Por que isso está acontecendo?
A resposta começa pela formação acadêmica. São 80 as escolas médicas existentes em nosso país, formando anualmente cerca de 8.000 novos profissionais. Apenas 30% desse total consegue ocupar as vagas em residências médicas. Não existem mais vagas que isso. Os 70% restantes registram seus diplomas e buscam trabalho apenas com os conhecimentos que conseguiram acumular durante o curso de seis anos. Necessitam ganhar para seu sustento e de sua família. O problema é que muitos terminam o curso completamente despreparados.
Como agravante, o jovem médico, ao iniciar o exercício da profissão, encontra, desde logo, um mercado de trabalho saturado, concentração excessiva de médicos nas capitais e grandes cidades, ausência de um plano atrativo de interiorização médica, salários e remuneração por serviços prestados absurdamente aviltantes. Assim, torna-se presa fácil dos intermediários lucrativos da saúde, que hoje proliferam como coelhos.
Em termos de remuneração: o Inamps/SUS, maior empregador do país, paga por uma consulta médica a bagatela de R$ 2,04, 30 dias após o mês de competência. Os convênios, por sua vez, há um ano, vêm pagando por consulta em consultório R$ 12,40, quitando a fatura 20 a 30 dias após sua apresentação. Todo o custo operacional fica por conta do profissional credenciado e a receita passa ainda pelo ISS e Imposto de Renda. Será que sobra alguma coisa?
Esse aviltamento dos honorários médicos pode ser explicado: no caso do Inamps/SUS, ele é histórico, de muitos anos, agravado sempre pela falta de recursos orçamentários do Ministério da Saúde, que assim não pode reajustar sua tabela. Quanto aos demais, nos últimos cinco anos, um fortíssimo "lobby faz com que os planos de saúde e as medicinas de grupo, que deveriam ser melhor fiscalizados e controlados, continuem recebendo o beneplácito do governo e engordando seus lucros; as deficiências no atendimento e os prejuízos são socializados com os usuários e prestadores de serviços.
Acuada por liminares e ações no Cade e SNDE, a AMB submeteu-se e cedeu a um "erro histórico, convertendo o valor do CH, em maio de 94, em outro muito abaixo do considerado ético e digno.
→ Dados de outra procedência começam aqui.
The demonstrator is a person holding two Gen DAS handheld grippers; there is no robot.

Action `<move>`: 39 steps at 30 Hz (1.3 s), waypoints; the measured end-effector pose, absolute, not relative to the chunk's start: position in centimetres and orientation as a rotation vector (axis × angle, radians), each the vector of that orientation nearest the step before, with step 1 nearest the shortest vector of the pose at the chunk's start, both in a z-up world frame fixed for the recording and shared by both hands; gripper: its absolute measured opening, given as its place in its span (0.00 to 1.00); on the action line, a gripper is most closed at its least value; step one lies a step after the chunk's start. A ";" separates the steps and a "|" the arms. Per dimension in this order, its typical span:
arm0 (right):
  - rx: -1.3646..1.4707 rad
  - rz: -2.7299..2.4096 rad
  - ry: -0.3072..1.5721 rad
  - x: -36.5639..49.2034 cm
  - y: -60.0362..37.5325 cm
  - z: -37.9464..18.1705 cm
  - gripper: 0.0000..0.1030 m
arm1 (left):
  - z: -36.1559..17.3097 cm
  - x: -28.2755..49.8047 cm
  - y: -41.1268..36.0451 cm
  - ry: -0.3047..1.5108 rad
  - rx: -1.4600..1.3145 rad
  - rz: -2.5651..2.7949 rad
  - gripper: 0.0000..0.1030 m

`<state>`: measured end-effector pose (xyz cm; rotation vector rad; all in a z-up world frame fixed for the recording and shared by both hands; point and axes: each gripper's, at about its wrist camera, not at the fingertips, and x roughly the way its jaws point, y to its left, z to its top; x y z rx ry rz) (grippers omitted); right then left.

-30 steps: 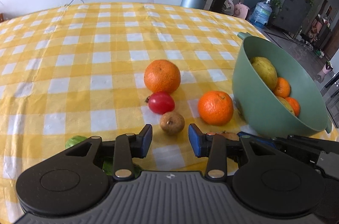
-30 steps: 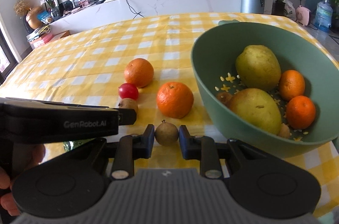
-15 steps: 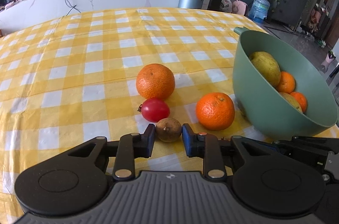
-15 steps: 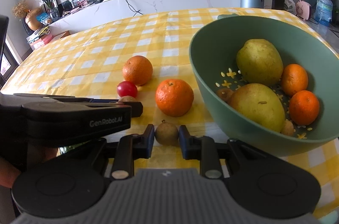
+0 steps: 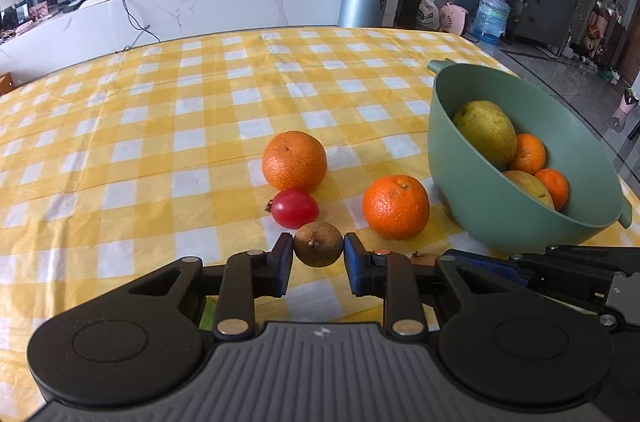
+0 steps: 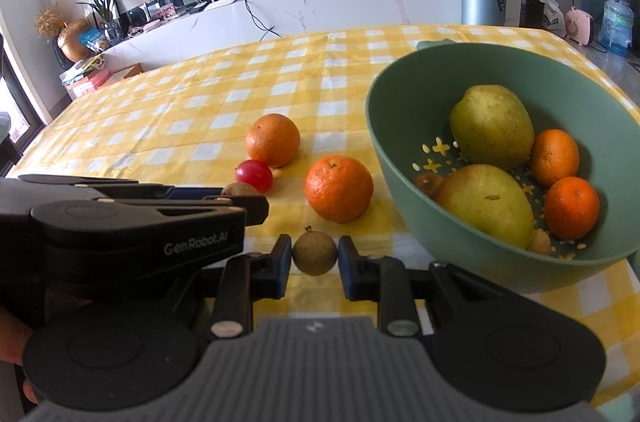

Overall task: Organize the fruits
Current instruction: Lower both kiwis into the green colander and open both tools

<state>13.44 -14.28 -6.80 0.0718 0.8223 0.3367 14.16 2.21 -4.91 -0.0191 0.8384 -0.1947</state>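
Two oranges (image 5: 294,160) lie left of bowl (image 5: 472,182).

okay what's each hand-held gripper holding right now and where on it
Each pinches a small brown fruit across its middle, pads on opposite sides: the left hand-held gripper holds one longan, the right hand-held gripper another.

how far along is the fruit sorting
Partly done. The green bowl already holds two pears and two small oranges. In hand: each gripper, left and right, is shut on a small brown fruit. Left: two oranges and a red tomato on the tablecloth.
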 end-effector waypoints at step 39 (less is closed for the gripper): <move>0.032 0.159 0.558 8.9 -26.9 2.5 0.21 | 3.8 11.5 -9.3 0.682 0.134 -0.239 0.29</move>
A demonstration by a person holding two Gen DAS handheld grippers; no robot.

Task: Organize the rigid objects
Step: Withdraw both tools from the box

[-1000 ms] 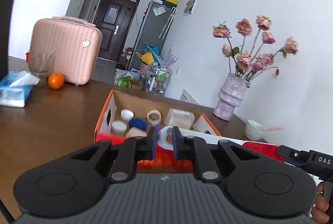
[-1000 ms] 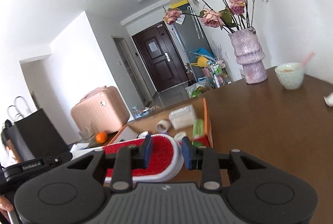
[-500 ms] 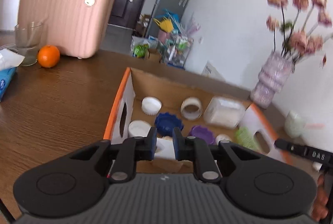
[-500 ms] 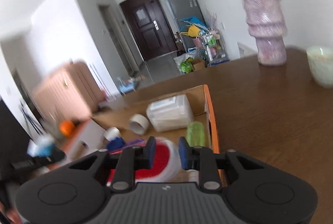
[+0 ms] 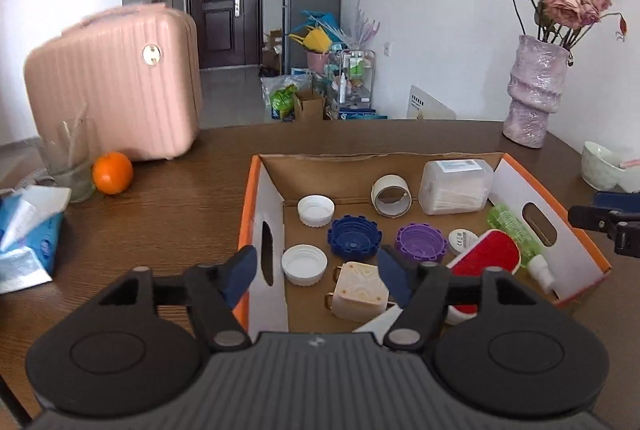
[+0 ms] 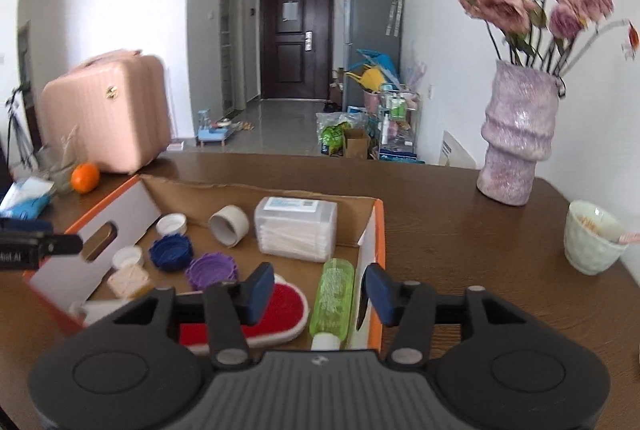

Hoje, por essa razão, a categoria paga um preço amargo e desalentador, que dificilmente será reformulado.
A persistir essa situação, os médicos que dependem da instituição governamental e/ou do sistema de convênios caminharão inexoravelmente para junto dos "bóias-frias, fazendo-lhes companhia na tristeza e desesperança e, dessa forma, com certeza serão, muito em breve, "uma raça em extinção.